At this point, I knew that my site was compromised and that fixing it was beyond my tech abilities.
I immediately contacted Michael of Expats Paris because I’d read an article on his site about his hacking situation a couple of months back. He responded right away, totally understood, and pointed me in the direction of a tech friend of his. (Michael is awesome and could have just ignored my message, but he didn’t.) This was 11 at night and his friend replied and then pointed me to his friend who had more experience in WordPress. This friend took a look for free and spent time trying to help me figure out what was going on. I appreciate Michael and his friends’ help so incredibly much.
Once I learned what I was dealing with, I then contacted the wonderful Chris of RTW Labs after reading about how he helped Alex in Wanderland back in 2012. And wow. He not only responded right away, but figured out what was going on in about 10 minutes and was confident he could clean it up. And he did. For a reasonable price. I wholeheartedly recommend Chris if you get hacked. This is what he does not to mention he answered all my dumb tech questions. And he’s nice. 😉
So how did this hack happen?
The hacker found his/her way in through an outdated Joomla install on one of my other sites that was created back in 2012. It was a static site, not a blog, and because I didn’t use it anymore I more or less forgot about it. Completely my fault.
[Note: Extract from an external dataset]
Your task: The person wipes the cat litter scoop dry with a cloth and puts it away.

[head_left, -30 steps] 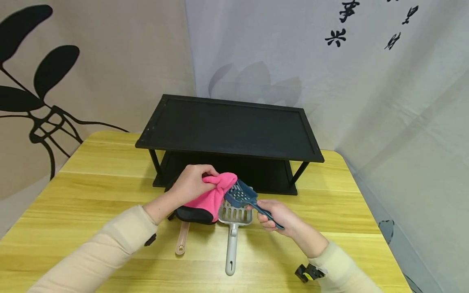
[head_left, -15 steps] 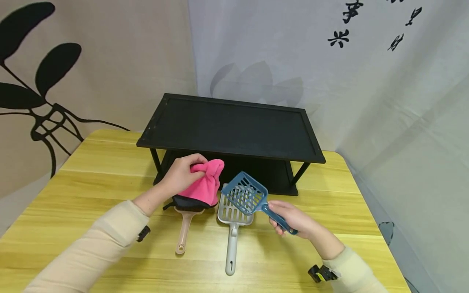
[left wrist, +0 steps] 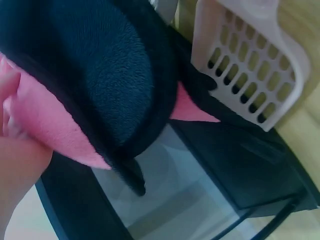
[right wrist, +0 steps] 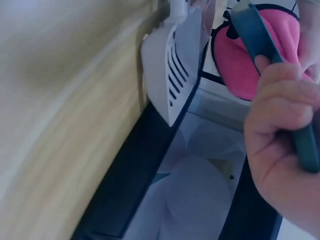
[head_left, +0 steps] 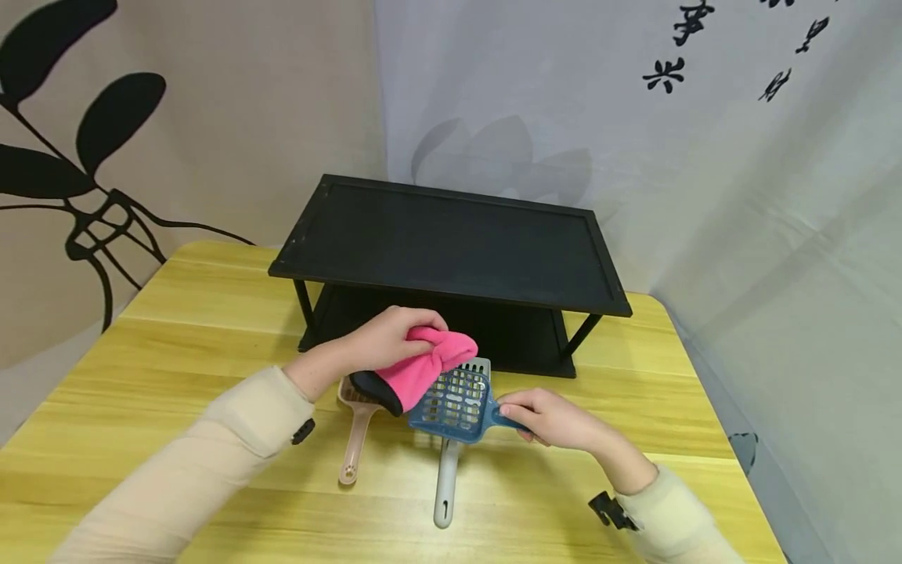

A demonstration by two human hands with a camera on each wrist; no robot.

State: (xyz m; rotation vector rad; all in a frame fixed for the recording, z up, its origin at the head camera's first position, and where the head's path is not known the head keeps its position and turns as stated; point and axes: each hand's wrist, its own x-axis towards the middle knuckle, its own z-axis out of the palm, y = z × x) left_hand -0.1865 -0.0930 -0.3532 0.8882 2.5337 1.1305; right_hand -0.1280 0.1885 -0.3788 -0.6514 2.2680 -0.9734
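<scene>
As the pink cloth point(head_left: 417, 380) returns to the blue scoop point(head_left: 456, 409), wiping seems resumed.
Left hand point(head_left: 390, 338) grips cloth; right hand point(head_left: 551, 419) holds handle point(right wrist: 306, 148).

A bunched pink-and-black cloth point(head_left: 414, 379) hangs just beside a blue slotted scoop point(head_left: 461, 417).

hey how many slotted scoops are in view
3: the blue scoop in the right hand, the grey scoop partly hidden behind it, and the pale pink scoop left of those, partly behind the pink fabric.
</scene>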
Due to an outdated version of Joomla, the hacker found his/her way in through that site and gained access to my server. I’m actually surprised it took them this long to hack me. They installed files and programs on every single domain I own and went for maximum impact so that if you removed one section it could re-infect itself in another way. Chris said they “essentially built themselves a web of back doors into my site to make it hard to get rid of them.”
Luckily we stopped the hack before my sites were compromised further. I was lucky in that regard.
Getting hacked was supremely frustrating or a couple of reasons.
The first reason is the stress of it all. When you have other things on your plate, it can be very overwhelming to have to deal with a hack and you feel violated. Some jackass breaks their way into something you created and it’s a real mess to deal with — from figuring out where the issues are and then having the know-how to find someone competent enough to deal with it. You don’t just want to clean up the water from the leak but fix the pipe entirely, so to speak. I don’t like being stressed out by stupid tech stuff. My blog is really important to me and even having issues for only 2 days was really frustrating.
The second is the cost factor. My blog is my hobby and earns about $7/month in Amazon affiliate commissions. It costs me much more money to maintain including hosting fees (that are way more than $7/month), domain cost, Mailchimp fees, etc. etc. etc. To get a security expert to clean up a hack freaked me out in terms of what it could cost me. Chris linked above is reasonable though.
I can’t make that decision for you. Do you have money to spare? Is your blog a business and does it make money? Are you tech savvy? I will say that at the very least, make sure you have a strong password… something impossible to crack like f8Si^.00)3kgj#Fd&Wj! (I use LastPass to manage all my passwords so I have strong ones and don’t have to keep track). Another biggie is that you keep all your themes and plugins up to date. If you think a hack won’t happen to you, you’re wrong! Thousands upon thousands of sites are hacked every single day.
Luckily things are back to normal around here and I’m grateful for Chris’s help. If you get hacked, email him (not a paid endorsement. Just super impressed with him and how he cleaned everything up for me. I was happy to hand over money at the end of this mess.). Then switch your hosting to Siteground. Like night and day.